Rasputina’s Iconic Cello Rock Hits a Devastatingly Intense Peak
This Halloween week’s first entry might be the best of them all. Consider for a minute that the original Rasputina lineup comprised Melora Creager, Serena Jost and Julia Kent: in cello rock circles, that’s the equivalent of Jagger, Richard, Wyman and Watts. Seriously. In the years or centuries – depending on which myth you subscribe to – since Rasputina basically invented the style, Creager has more or less become synonymous with the name. And her dark vision is a hell of a lot more consistent than the Rolling Stones.
For an artist who’s famously old-fashioned, Victorian corsets and all, the topic of the chilling and disarmingly brilliant new Rasputina album, Unknown, is strangely and disconcertingly digital. The songs deal with being hacked, maliciously and anonymously. For that reason, the album is not available online: it’s ten bucks at Rasputina‘s webpage (and at gigs) and worth every penny. The opening track, Curse Tablet sets the stage: this may be a solo album, but Creager multitracks her cello and her vocals, a one-woman chamber ensemble. It’s shocking to hear someone who’s made a career out of channeling a million different characters sounding as vulnerable and wounded as she does here. And yet, she can’t resist bringing in some of her usual sardonic humor on the bridge, a spoof of spammer keyword-ese.
The cello-metal anthem Pastoral Noir blackly and amusingly imagines a showdown between Vesta (Greek goddess of the hearth) and Pan (god of mischief), with a little keyboard torture and a punchline that screams for the repeat button…several times, because the vocals are so heavily processed. Sparrow-Hawk Proud raises the menace factor, a creepy minor-key vamp punctuated by jarring, distorted cadenzas: “I will forever keep you quiet,” intones the mysterious voice at the end of the connection, wherever that might be. After building a harrowing, pulsing backdrop, Unicorn Horn Mounted draws a savagely cartoonish portrait of snobbish Jeb Bush types contemplating a rare kill.
Once again, when least expected, Creager lets down her guard on the gently dancing Bridge Manners: “Reflecting ignorance of sophistication, and ignorant of courtly machination,” the ingenue at the center of the story takes centerstage despite herself: subtext anyone? The savagely waltzing anthem Indian Weed contemplates “What happens when virtue is turned around and preyed upon, made to hurt you,” as any secrets you might have entrusted to the cloud come raining down.
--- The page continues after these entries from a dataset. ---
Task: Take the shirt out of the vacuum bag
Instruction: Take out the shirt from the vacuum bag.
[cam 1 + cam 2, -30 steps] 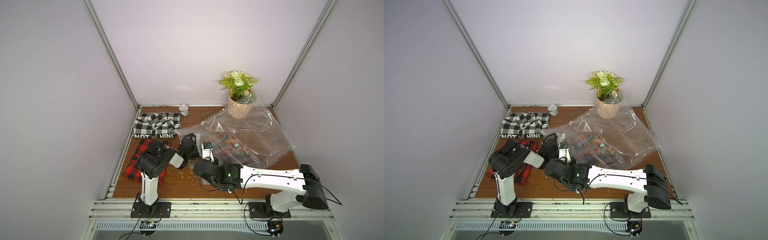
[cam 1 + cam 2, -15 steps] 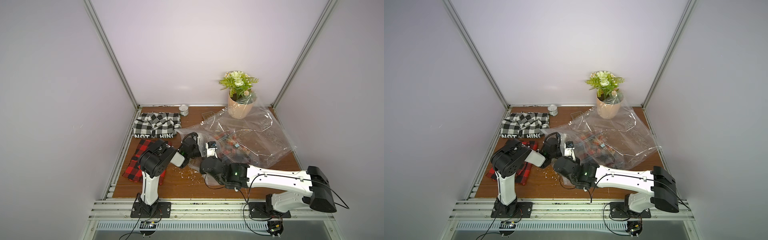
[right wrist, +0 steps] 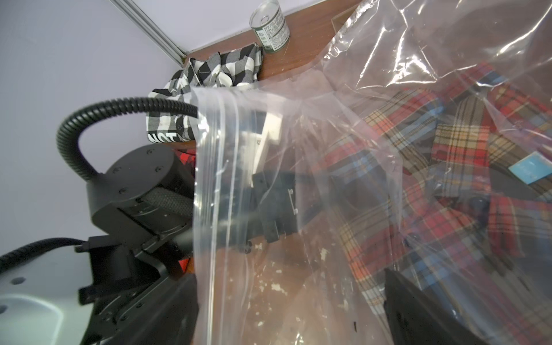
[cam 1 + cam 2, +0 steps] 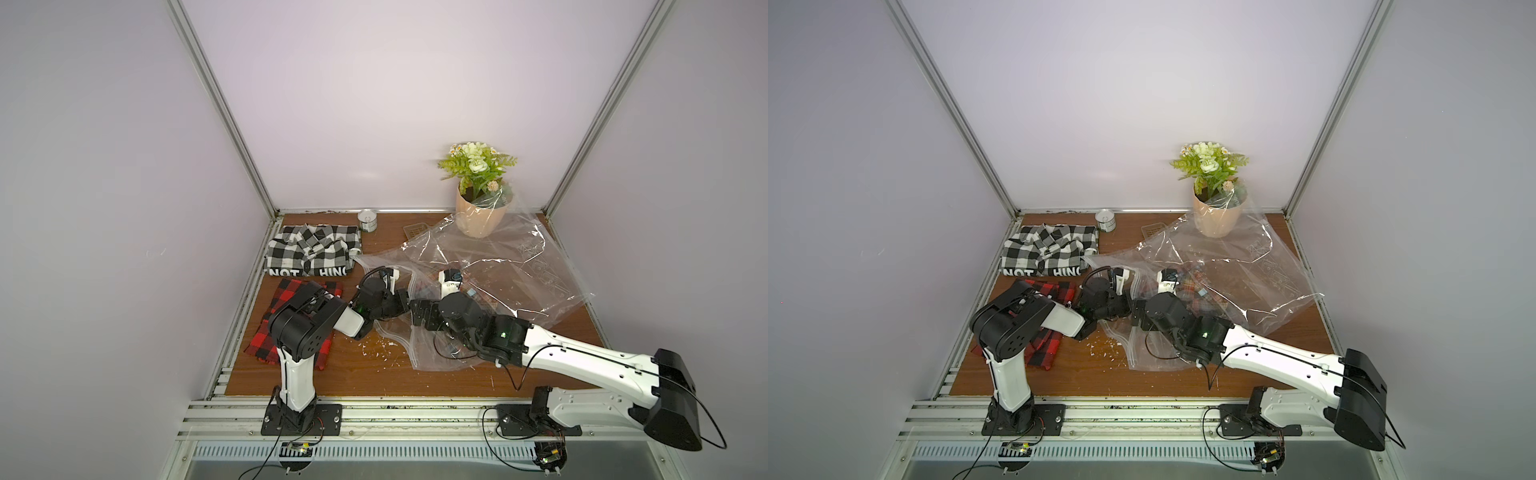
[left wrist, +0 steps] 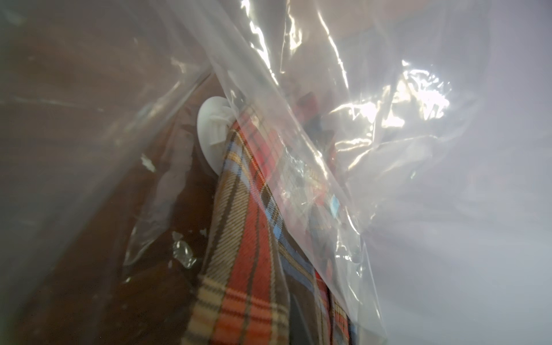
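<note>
The vacuum bag (image 4: 498, 257) (image 4: 1246, 266) lies crumpled and clear over the right half of the table, its zip-seal edge (image 3: 209, 209) towards my arms. Inside it sits the shirt (image 4: 478, 297) (image 5: 248, 268), a red, blue and tan tartan, next to the round white valve (image 5: 210, 134). My left gripper (image 4: 401, 301) reaches in through the bag's mouth. Its fingers are hidden, and a taut fold of tartan runs right up to them. My right gripper (image 3: 292, 313) (image 4: 419, 320) stands open just in front, the loose zip edge hanging between its fingers.
A black-and-white check shirt (image 4: 311, 253) lies at the back left, and a red-and-black check cloth (image 4: 291, 324) sits under my left arm. A tin can (image 4: 368, 220) and a potted plant (image 4: 478, 208) stand at the back wall. White crumbs (image 4: 382, 349) dot the wood.
My right gripper has opened wide and let go of the bag's edge, which now hangs loose. My left gripper has shut deeper inside the bag's mouth.
</note>
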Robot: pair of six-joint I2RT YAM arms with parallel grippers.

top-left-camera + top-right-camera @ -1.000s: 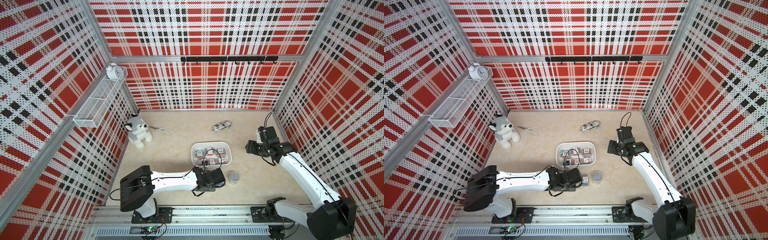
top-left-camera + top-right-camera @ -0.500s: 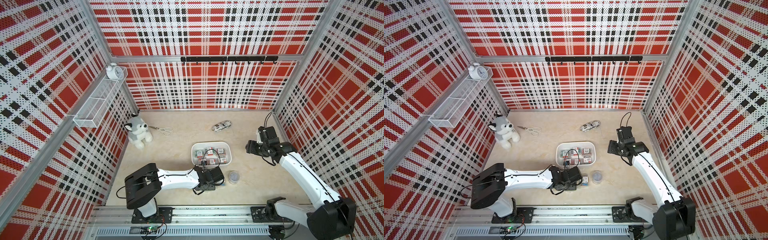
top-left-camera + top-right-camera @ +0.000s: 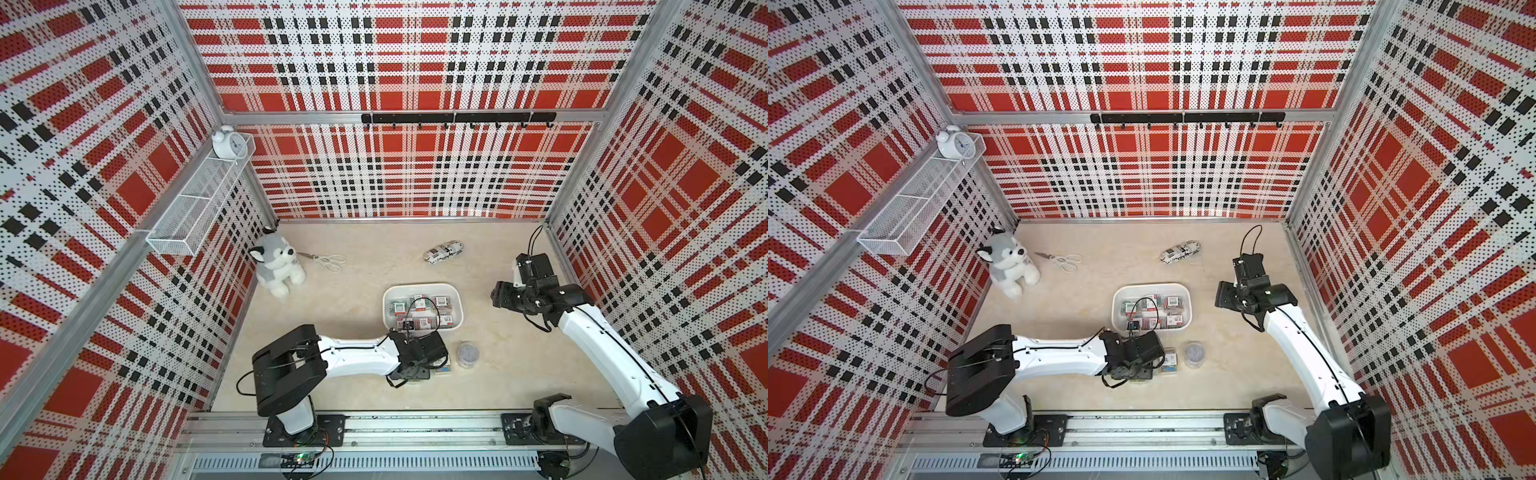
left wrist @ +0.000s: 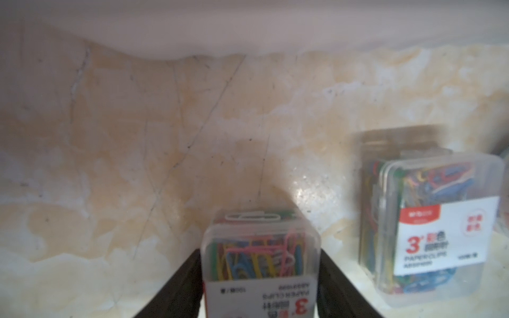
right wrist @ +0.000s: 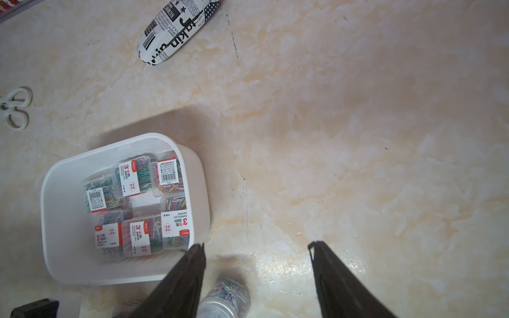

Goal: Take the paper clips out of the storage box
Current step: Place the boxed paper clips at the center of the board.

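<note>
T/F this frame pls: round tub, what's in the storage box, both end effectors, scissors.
1. The round tub stands on the table, outside the storage box. True.
2. The storage box is empty. False: six cases lie in it in the right wrist view.
3. The right end effector holds a case. False: its jaws stand open with nothing between them.
4. A case sits between the fingers of the left end effector. True.
5. The scissors lie in the storage box. False: they lie on the table beside the plush husky.
</note>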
The instrumental title track whispers and wafts along with a ghostly ominousness. The unease continues throughout the surreal, Gorey-esque Emily Dickinson’s Trophy Envelope, which posits a competition between the poet and the Wizard of Oz: Dickinson wins on many fronts, not the least because she never changes her clothes. The creepy, circling Psychopathic Logic, which makes the connection between serial rape, murder and cyberterrorism, is bookended by two instrumentals: the apprehensively crescendoing Catstkill gothic Steady Rain and a graveyard-scape called Untitled I.
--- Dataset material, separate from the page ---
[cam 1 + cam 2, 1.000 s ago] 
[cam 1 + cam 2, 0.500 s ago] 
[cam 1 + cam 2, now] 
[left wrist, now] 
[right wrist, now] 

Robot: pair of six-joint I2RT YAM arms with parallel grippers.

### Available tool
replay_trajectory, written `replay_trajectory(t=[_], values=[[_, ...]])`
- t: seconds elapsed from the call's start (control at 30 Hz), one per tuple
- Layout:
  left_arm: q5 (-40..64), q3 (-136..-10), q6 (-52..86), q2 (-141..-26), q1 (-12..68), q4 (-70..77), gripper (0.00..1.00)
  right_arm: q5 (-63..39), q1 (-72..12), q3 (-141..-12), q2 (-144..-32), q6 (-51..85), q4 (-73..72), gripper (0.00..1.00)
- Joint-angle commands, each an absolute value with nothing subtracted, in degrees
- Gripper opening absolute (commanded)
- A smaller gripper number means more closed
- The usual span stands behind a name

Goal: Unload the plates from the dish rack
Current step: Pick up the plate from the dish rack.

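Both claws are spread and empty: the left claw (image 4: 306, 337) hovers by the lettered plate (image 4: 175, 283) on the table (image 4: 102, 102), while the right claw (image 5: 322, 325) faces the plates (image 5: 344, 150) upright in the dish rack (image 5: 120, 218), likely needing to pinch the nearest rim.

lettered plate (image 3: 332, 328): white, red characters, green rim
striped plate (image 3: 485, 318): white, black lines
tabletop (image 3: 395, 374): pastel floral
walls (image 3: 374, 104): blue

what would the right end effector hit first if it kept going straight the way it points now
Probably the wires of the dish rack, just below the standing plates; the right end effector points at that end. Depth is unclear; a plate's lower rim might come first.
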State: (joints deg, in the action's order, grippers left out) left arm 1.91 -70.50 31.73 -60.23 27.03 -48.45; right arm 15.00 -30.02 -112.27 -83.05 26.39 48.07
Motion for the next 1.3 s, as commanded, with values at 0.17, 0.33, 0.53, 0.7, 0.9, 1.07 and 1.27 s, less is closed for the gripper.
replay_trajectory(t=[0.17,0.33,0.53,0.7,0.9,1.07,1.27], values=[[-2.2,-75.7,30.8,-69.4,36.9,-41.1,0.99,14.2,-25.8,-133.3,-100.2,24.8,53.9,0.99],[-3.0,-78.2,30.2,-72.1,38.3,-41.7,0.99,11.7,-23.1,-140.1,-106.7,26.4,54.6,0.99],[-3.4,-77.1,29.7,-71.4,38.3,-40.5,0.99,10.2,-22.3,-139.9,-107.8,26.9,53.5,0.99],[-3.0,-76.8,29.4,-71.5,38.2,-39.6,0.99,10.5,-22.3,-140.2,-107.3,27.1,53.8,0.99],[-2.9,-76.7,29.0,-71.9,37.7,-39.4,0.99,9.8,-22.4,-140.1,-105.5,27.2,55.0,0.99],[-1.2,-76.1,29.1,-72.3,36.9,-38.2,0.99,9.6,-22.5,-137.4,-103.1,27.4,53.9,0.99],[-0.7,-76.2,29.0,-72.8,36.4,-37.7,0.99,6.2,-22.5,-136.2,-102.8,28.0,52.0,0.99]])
Sensed, a moody acoustic guitar-and-strings ballad, ponders a last-day-on-earth scenario between “ghost lovers” – it’s Hannah vs. the Many’s heartbreaking Jordan Baker, but a thousand times creepier. “When you’re traumatized, you take everything as scary, you don’t talk anymore, you just keep it buried,” Creager intones on the murder ballad Taken Scary. For anyone who’s ever been screwed by a cybernerd, or stalked online, it’s delicious vengeance: Creager’s distorted slasher solo is pure bliss. The album ends on a somber note with the instrumental Hymn of the Wormwood Women.
Rasputina’s most essential album is still probably Oh Perilous World, Creager’s scathing 2007 indictment of Bush/Cheney surveillance state duplicity and mass murder, but this is a masterpiece in its own right – and a strong contender for best release of 2015. Watch for it on the Best Albums of 2015 page here at the end of the year. Rasputina are currently on fall tour; their next gig is at the Grey Eagle, 185 Clingman Avenue in Asheville, North Carolina at 9 PM on October 24.